La campagne de vaccination a été un succès et malgré les polémiques relatives à l’opacité des contrats signés par la commission, cette dernière a montré que l’Europe avait réussi dans sa mission de protéger les peuples. Le retour d’une partie des industries de fabrication de médicaments sur le territoire européen constitue une priorité de santé publique en la matière.
La politique étrangère et les valeurs
Sur la politique étrangère et de sécurité commune, il conviendrait d’accélérer le passage à une véritable politique commune afin de rendre plus aisé le chemin vers une coopération intégrée en matière de défense européenne. Soyons clair : le terme « Europe de la défense » utilisé en permanence pour les besoins de la cause et de la communication politique institutionnelle, notamment en France, a été trop souvent galvaudé car l’Europe de la défense n’existe pas. Aujourd’hui, seule l’OTAN est garante de la protection de l’Europe. Cette notion existera quand celle-ci aura réussi à surmonter ses réflexes nationaux et sera plus modestement en mesure de produire de nombreux armements communs, ce qui n’est pas le cas aujourd’hui.
Pour montrer que l’Union européenne est avant tout une union pour la paix, elle pourrait décider de créer une force de la paix immédiate composée des membres des armées nationales afin de se rendre de concert avec les casques bleus sur les terrains d’affrontement, allant au-delà de la facilité européenne pour la paix, créée en 2021, qui finance des actions et infrastructures sur le terrain et même de la brigade franco-allemande créée en 1989 et dont une note de la cour des comptes de 2011, préconisait la suppression comme de l’ensemble des corps militaires européens permanents en raison d’une sous-utilisation et donc d’un manque d’utilité opérationnelle.
Enfin, se pose la question de la sanction de la violation des valeurs de l’Union européenne qui devrait aussi passer par une réforme des traités en son article 7. L’unanimité ne serait plus requise pour faire le constat de cette violation grave et persistante, mais une majorité des deux-tiers pourrait décider dans les plus brefs délais de suspendre les droits de vote du pays au conseil des ministres et au conseil européen, puis une suspension de toute participation à ces instances dans l’attente au retour à l’état de droit, voire une procédure exceptionnelle d’exclusion de l’Union européenne.
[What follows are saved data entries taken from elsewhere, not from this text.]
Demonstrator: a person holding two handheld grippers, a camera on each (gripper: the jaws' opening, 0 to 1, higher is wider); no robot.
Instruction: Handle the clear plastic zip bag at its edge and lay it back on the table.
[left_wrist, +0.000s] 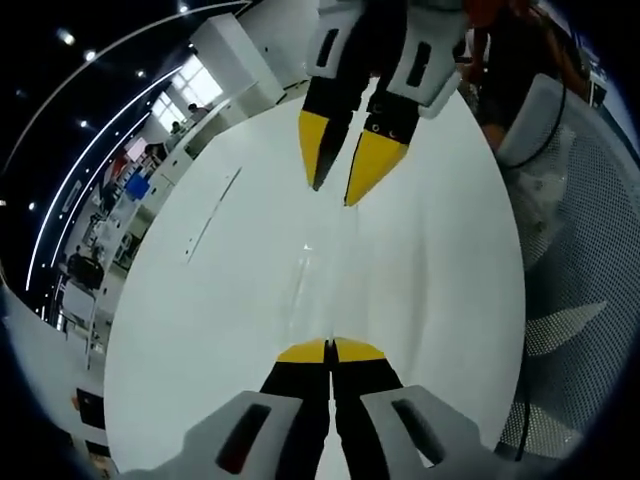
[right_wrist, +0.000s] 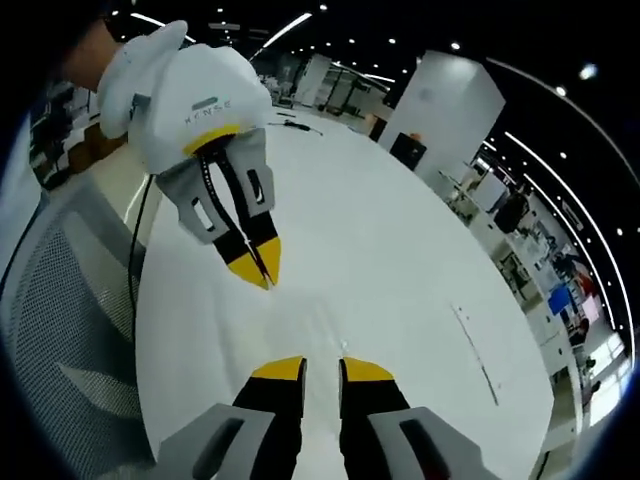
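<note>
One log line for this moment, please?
left gripper shut by bag edge | right gripper open | bag on table

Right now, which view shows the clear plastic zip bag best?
The left gripper view: the clear plastic zip bag shows as pale creases and glints on the white table, between the shut left tool and the open right tool. In the right gripper view it is a faint glint.

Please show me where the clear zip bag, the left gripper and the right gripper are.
clear zip bag (left_wrist: 305, 285), left gripper view, its edge crease.
left gripper (left_wrist: 330, 352), left gripper view, between its closed tips.
right gripper (right_wrist: 322, 372), right gripper view, between its parted tips.
</note>
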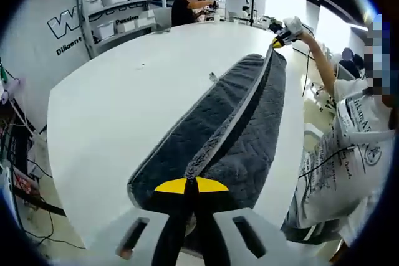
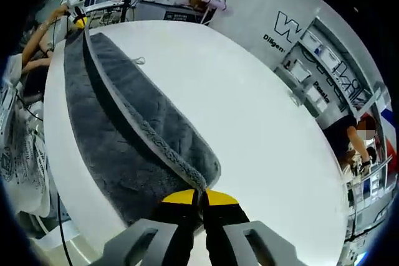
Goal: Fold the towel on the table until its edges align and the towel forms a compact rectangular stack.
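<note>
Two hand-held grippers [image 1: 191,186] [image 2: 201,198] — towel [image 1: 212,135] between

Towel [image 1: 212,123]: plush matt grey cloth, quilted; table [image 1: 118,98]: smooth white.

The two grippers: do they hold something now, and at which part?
Both hold the long dark grey fluffy towel. The left gripper is shut on one end of its raised edge, the right gripper on the opposite end.

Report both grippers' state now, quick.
Left gripper: jaws shut on one end of the grey towel, edge lifted off the white table.
Right gripper: jaws shut on the towel's other end.
</note>
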Tool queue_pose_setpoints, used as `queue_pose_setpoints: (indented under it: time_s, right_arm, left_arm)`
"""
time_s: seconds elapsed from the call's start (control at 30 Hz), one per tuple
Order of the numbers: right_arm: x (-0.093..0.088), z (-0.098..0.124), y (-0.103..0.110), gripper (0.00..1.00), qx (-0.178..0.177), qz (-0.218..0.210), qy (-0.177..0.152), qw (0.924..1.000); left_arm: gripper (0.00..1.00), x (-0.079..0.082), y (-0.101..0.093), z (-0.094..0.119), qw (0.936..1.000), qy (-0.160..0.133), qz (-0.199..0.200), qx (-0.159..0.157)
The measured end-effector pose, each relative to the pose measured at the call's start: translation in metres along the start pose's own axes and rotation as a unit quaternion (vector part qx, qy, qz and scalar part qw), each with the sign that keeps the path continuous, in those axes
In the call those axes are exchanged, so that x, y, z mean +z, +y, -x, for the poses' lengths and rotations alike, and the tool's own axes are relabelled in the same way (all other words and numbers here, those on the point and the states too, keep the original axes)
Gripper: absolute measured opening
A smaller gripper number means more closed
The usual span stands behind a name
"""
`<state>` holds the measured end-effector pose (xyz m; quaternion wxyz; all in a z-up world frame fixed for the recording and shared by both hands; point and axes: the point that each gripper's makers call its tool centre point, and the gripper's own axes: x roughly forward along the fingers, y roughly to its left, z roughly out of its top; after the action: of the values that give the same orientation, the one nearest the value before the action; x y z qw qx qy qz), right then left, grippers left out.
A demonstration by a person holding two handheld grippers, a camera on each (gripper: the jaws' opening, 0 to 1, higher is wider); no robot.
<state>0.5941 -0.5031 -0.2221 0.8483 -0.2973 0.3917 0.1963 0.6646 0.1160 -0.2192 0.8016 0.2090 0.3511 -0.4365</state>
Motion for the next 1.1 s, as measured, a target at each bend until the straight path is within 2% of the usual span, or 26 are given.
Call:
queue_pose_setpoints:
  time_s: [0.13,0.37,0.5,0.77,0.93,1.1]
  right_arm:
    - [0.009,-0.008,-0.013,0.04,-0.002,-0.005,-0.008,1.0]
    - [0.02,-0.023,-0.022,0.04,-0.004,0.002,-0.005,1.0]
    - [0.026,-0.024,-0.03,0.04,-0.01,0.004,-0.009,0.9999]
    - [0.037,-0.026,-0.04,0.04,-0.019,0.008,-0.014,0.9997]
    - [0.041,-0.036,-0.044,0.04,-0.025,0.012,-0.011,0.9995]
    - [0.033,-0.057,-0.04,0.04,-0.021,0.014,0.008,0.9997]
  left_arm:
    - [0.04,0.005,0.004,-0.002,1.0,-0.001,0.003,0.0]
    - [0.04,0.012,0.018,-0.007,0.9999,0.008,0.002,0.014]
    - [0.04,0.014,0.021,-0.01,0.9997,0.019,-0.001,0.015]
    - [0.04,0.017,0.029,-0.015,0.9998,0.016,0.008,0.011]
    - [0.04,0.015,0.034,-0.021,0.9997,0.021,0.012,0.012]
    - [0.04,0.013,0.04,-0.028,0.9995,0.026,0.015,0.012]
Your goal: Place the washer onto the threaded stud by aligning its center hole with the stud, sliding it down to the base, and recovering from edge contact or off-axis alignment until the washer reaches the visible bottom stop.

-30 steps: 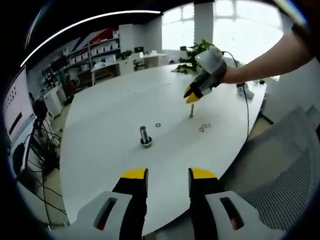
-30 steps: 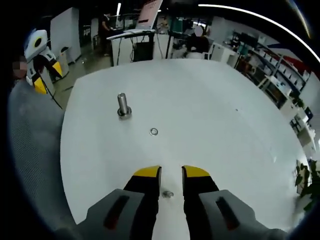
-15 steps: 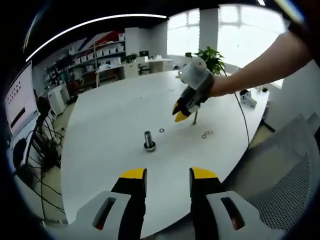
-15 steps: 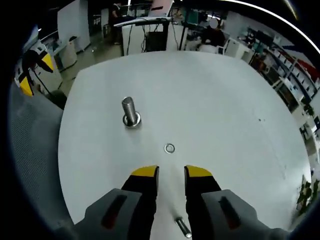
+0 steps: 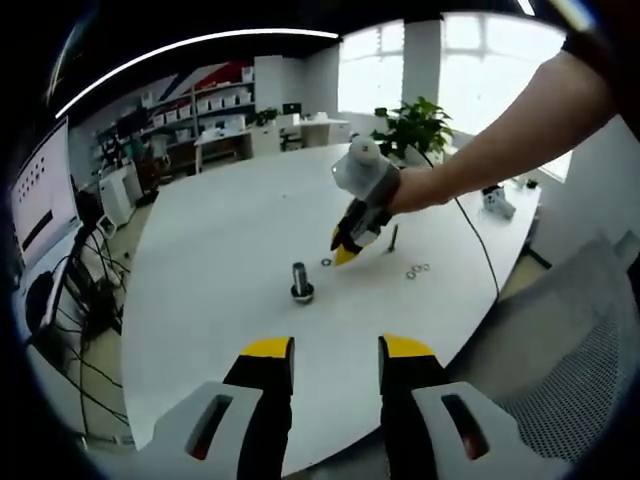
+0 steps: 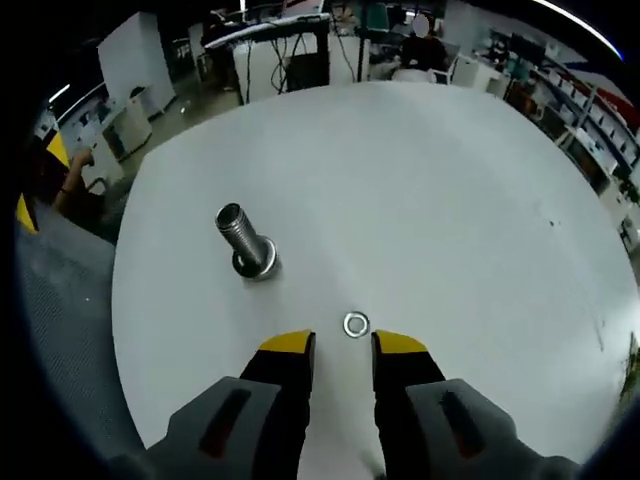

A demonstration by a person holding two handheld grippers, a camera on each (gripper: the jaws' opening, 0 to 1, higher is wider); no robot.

Quelle méthode pour réformer l’Europe ?
Reste la méthode à envisager. Il serait illusoire de croire que l’Europe pourrait accepter de se réformer en profondeur à 27 membres ou alors il conviendrait se choisir encore une fois le plus petit dénominateur commun : la création d’une véritable Europe de la santé qui serait en réalité le seul domaine sur lequel il pourrait y avoir un consensus, y compris avec la Pologne, la Hongrie et l’Italie.
Une évolution institutionnelle devrait passer par une nouvelle conférence intergouvernementale afin de soumettre cette évolution aux peuples européens qui pourraient valider le projet (ou le rejeter) par la voie du référendum ou par leurs parlements respectifs.
En cas de rejet de la part d’un État ou d’un peuple, en tout état de cause, les pays membres ayant accepté une nouvelle étape de l’intégration ne devraient pas être dissuadés d’avancer. Ils pourraient alors se rassembler dans une nouvelle entité évitant à ceux qui refusent ce nouveau saut qualitatif de paralyser le mouvement. Il ne faut pas craindre une Union à géométrie variable qui existe d’ailleurs dans d’autres secteurs (espace Schengen, zone euro). La force d’attraction de l’Europe a toujours été la plus forte. Ne laissons pas les brexit potentiels nous rattraper, les divisions l’emporter sur l’ambition collective. Le temps est compté.